Hello Triangle!#
In this tutorial, we will create a simple “hello triangle,” which is a “hello world” of graphics programming, using DRTK.
Imports#
First, we import drtk
and torch
. We will also need save_image
from torchvision
and display
from IPython
to show images.
[1]:
import drtk
import torch as th
import torch.nn.functional as thf
from IPython.display import display
from torchvision.utils import save_image
from PIL import Image
I0930 183935.688 _utils_internal.py:314] NCCL_DEBUG env var is set to None
I0930 183935.691 _utils_internal.py:323] NCCL_DEBUG is INFO from /etc/nccl.conf
Preparing geometry#
Vertex Buffer#
Next we create a tensor that holds vertex positions (also known as vertex buffer), which should have a shape of \((B \times N \times 3)\), where \(B\) is the batch dimension, \(N\) number of vertices, and \(3\) is the coordinates’ dimension.

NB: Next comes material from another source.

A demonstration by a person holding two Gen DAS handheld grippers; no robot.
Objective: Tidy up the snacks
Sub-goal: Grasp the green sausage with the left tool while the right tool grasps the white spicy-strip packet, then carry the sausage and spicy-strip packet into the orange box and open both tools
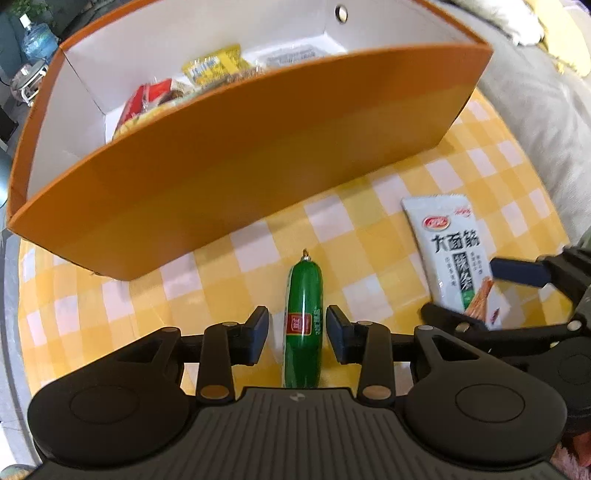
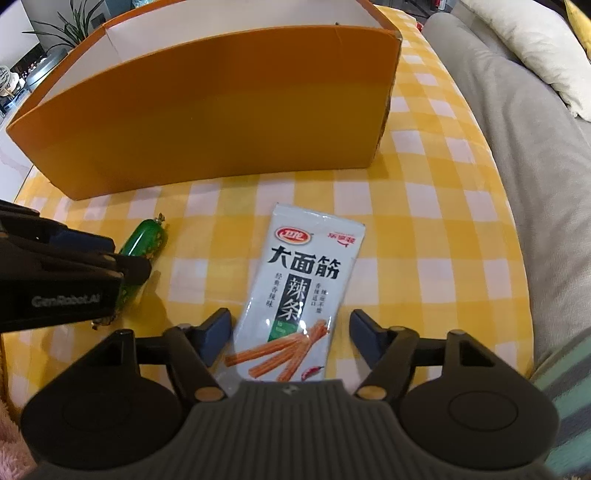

In this example, we create a tensor of shape \((1 \times 1 \times 3)\) that holds positions of three vertices of the triangle we want to display a single triangle. The first 2 coordinates coorespond to \((x, y)\) coordinates in the image place, were coordinates \((0, 0)\) correspond to the center of the top-left pixel, and \(( \text{width} - 1, \text{height} - 1)\) corresponds to bottom-right pixel.
Next, we create a tensor to hold the vertex positions (also known as the vertex buffer), which should have a shape of \((B \times N \times 3)\), where \(B\) is the batch dimension, \(N\) is the number of vertices, and \(3\) represents the coordinates’ dimensions.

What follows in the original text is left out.